Chiunque sia il fantasma che si aggira, quello che è certo è che il poeta scozzese William Sharp che soggiornò negli stessi anni a Maniace, restò deluso dal fantasma.
Pronto a incontrare lo spirito inquieto di Papa Alessandro, intravide, così come lui stesso scrisse, “una specie di creatura inutile e priva di leggenda una sorta di genius loci, in qualche modo eccentrico nell’aspetto e nell’abitudine, ma del tutto inoffensiva e discreta”.
In sostanza se un fantasma c’era, non era all’altezza, una sorta di spettro di second’ordine.
Però un fantasma c’era, ne aveva sentito i lamenti la musicista White e, tra le servitù e i popolani si sussurrava da tempo la presenza di uno spettro che vagava per quel lungo corridoio.
Quello che è certo è che non è il fantasma di un papa, né quello di un guerriero saraceno o di un monaco benedettino. Forse solo un’anima persa.
Un’anima che dopo questi avvistamenti dei primi del 900 ha smesso di lamentarsi. Si presume che sia andata via, forse è riuscita a oltrepassare il confine terreno per congiungersi con la vita ultraterrena oppure ha solo deciso di non farsi più udire da orecchie umane.
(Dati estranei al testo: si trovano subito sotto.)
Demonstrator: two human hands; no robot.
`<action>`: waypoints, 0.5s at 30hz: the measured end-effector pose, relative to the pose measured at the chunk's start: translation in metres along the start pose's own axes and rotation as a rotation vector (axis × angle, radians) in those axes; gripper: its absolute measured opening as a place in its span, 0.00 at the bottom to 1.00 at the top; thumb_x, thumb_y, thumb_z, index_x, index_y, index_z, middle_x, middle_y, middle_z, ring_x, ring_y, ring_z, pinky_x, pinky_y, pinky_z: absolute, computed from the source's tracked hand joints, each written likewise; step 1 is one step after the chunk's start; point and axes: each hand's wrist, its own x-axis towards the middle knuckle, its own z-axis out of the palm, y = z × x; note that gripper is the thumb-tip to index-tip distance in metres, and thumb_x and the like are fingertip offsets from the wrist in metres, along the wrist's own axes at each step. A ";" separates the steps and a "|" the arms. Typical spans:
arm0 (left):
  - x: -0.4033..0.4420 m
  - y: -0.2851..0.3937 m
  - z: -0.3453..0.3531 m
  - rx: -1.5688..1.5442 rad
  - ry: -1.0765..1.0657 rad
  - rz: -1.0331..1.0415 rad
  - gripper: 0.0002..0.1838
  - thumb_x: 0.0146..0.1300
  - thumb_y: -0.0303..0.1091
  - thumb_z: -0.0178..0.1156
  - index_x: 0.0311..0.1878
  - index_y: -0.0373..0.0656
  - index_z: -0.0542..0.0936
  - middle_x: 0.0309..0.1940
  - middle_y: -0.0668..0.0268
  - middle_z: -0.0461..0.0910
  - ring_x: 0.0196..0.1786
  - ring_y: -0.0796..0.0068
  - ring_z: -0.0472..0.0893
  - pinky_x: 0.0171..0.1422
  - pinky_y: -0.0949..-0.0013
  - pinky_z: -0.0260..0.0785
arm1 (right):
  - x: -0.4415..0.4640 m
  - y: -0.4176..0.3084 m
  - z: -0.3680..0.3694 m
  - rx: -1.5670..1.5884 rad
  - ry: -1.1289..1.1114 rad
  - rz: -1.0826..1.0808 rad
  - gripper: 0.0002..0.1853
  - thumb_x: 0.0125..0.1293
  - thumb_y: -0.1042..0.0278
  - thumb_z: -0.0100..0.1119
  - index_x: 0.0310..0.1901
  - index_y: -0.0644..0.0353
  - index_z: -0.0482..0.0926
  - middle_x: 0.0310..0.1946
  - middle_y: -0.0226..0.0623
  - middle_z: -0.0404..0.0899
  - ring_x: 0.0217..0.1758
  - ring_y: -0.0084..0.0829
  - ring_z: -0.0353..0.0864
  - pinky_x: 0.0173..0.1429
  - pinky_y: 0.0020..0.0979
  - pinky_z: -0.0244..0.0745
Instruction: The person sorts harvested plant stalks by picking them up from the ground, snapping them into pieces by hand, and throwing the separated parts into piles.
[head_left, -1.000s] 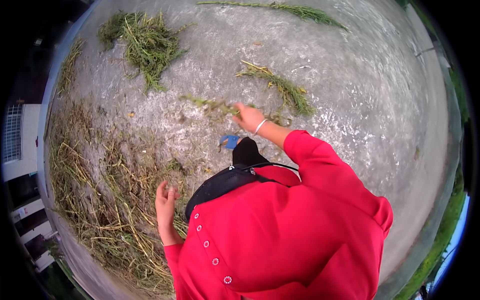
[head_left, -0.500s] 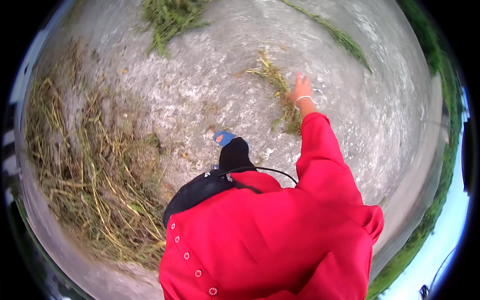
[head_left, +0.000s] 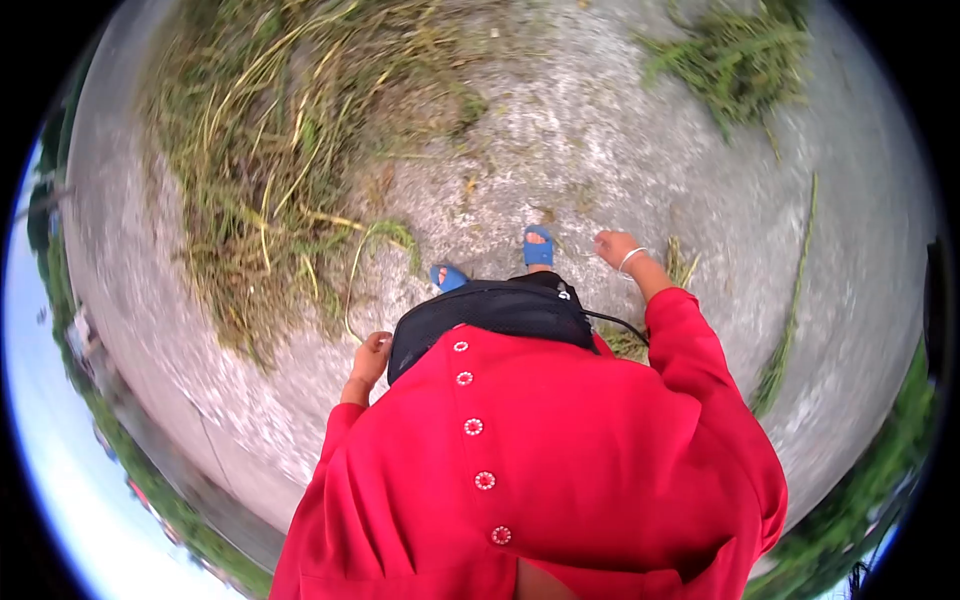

Nessuno lo scoprirà mai, ma se si percorre il lungo corridoio, nel silenzio pacato, interrotto solo dal calpestio felpato dei propri passi sul vecchio tappeto rosso, non si può non sentire aleggiare intorno la presenza invisibile di tutti gli uomini e le donne illustri che lo hanno attraversato e che hanno lasciato un segno indelebile del proprio passaggio.